As CBC News previously reported, it’s ideal to get vaccinated after your immune system has calmed down following an infection, both to ensure it isn’t already busy fighting off a pathogen and so it responds well to the vaccine dose.

There’s also a growing body of evidence that having all three vaccine doses offers strong protection, particularly against severe health outcomes, if someone winds up infected with the now-dominant Omicron variant. 

And there’s early signals that layering vaccination and infection may offer broader immunity than just infection alone.

But NACI’s recommendations also arrived amid a confusing time for Canadians.

There’s a wide variety of provincial guidance across the country, with recent suggested timeframes on post-infection vaccination ranging from B.C. and Quebec’s suggestions to simply wait until your symptoms go away to a recommendation from Ontario’s top doctor to hold off for 30 days.

The NACI suggestions also follow shifts in various provincial testing strategies, which mean fewer Canadians have access to gold-standard PCR tests to know for sure when — or if — they had a SARS-CoV-2 infection in recent weeks.

Dr. Zain Chagla, an infectious diseases specialist and associate professor at McMaster University in Hamilton, said those factors will make it tough for many Canadians to gauge when to get a booster post-infection.
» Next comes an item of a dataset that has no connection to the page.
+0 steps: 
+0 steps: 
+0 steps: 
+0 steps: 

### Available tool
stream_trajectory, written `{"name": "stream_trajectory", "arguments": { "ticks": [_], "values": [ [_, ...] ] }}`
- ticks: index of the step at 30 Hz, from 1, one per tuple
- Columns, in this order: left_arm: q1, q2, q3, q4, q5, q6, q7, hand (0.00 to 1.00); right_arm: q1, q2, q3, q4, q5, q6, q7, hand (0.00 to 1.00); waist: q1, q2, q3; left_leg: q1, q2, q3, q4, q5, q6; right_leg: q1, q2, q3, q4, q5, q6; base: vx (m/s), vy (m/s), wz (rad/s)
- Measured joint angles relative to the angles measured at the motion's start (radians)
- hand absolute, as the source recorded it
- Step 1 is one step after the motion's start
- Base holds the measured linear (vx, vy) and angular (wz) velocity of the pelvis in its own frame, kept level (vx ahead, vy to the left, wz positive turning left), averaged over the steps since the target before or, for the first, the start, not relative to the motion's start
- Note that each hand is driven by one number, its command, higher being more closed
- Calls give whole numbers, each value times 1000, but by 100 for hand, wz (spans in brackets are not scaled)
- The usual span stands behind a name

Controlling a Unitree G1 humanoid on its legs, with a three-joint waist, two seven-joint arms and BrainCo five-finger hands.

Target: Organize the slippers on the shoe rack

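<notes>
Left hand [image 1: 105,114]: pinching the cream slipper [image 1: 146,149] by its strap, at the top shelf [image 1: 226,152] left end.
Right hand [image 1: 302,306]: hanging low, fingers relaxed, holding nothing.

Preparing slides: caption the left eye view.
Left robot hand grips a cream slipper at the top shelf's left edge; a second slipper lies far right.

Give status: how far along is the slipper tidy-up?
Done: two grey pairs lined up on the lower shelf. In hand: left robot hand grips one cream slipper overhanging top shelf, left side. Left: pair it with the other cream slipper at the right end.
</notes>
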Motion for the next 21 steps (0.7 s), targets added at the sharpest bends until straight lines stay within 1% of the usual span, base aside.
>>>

Dr. Zain Chagla is an infectious disease specialist in Hamilton, Ont., and an associate professor at McMaster University. (Craig Chivers/CBC)

People who are unable to get a COVID-19 test in the community can’t assume they caught the virus, he noted, since a good chunk of people coming to hospitals with respiratory symptoms right now actually wind up testing negative because they’re actually battling other seasonal viruses.

“It certainly makes it a lot tougher in an era where more people couldn’t get tested,” he said.

Samantha Yammine, a Toronto-based science communicator, stressed that Canadians who followed local guidelines and got a booster shot in a shorter timeframe than NACI’s new advice shouldn’t feel like they made the wrong decision.

The guidance seems geared toward optimizing people’s boosters for longer term durability of immunity, she said, but the shots are still “safe and effective at any of the recommended timelines.”

“If you haven’t been boosted yet, then hopefully the provinces and territories apply these new recommendations as relevant to their local epidemiology,” Yammine said.

“If you’re in a high risk job or particularly vulnerable and don’t want to wait to get boosted, talk to a member of your health team. There’s a line in the NACI recommendations that says individuals should interpret these in the context of their own health risks.”